PROVIDED DATA ->
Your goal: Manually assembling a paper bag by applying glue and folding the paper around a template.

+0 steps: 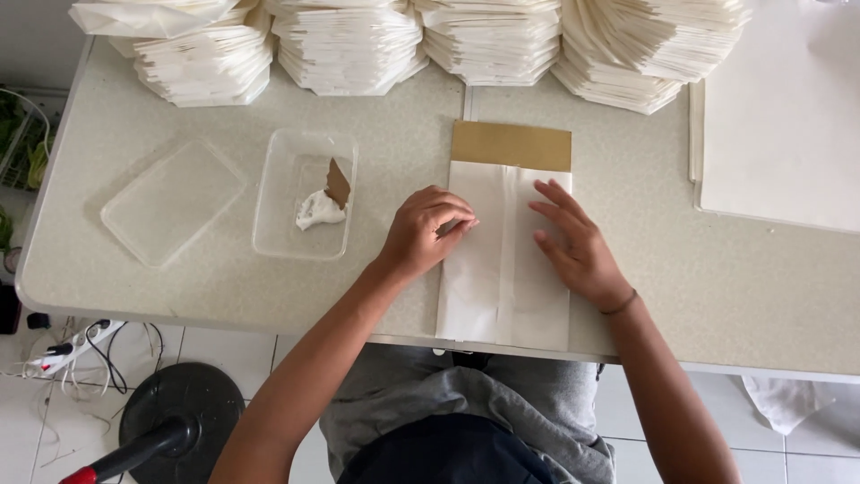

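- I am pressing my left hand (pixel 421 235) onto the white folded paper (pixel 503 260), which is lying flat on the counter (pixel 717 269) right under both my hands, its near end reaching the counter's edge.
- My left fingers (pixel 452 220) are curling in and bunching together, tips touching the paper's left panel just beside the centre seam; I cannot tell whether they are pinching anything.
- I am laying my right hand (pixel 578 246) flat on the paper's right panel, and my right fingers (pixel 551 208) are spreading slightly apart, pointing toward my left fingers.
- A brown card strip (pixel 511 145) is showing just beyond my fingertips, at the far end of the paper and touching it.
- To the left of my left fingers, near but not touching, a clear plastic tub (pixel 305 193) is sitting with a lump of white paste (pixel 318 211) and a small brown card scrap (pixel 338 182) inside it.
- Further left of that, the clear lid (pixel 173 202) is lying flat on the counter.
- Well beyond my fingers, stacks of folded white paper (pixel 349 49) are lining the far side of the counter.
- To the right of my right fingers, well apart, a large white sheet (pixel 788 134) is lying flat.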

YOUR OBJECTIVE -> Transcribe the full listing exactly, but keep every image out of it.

RESPONSE FOR THIS EXERCISE ->
Your goal: Manually assembling a paper bag by applying glue and folding the paper around a template.

+0 steps: 

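- I am pressing my left hand (pixel 421 235) onto the white folded paper (pixel 503 260), which is lying flat on the counter (pixel 717 269) right under both my hands, its near end reaching the counter's edge.
- My left fingers (pixel 452 220) are curling in and bunching together, tips touching the paper's left panel just beside the centre seam; I cannot tell whether they are pinching anything.
- I am laying my right hand (pixel 578 246) flat on the paper's right panel, and my right fingers (pixel 551 208) are spreading slightly apart, pointing toward my left fingers.
- A brown card strip (pixel 511 145) is showing just beyond my fingertips, at the far end of the paper and touching it.
- To the left of my left fingers, near but not touching, a clear plastic tub (pixel 305 193) is sitting with a lump of white paste (pixel 318 211) and a small brown card scrap (pixel 338 182) inside it.
- Further left of that, the clear lid (pixel 173 202) is lying flat on the counter.
- Well beyond my fingers, stacks of folded white paper (pixel 349 49) are lining the far side of the counter.
- To the right of my right fingers, well apart, a large white sheet (pixel 788 134) is lying flat.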

What appears above is the complete answer.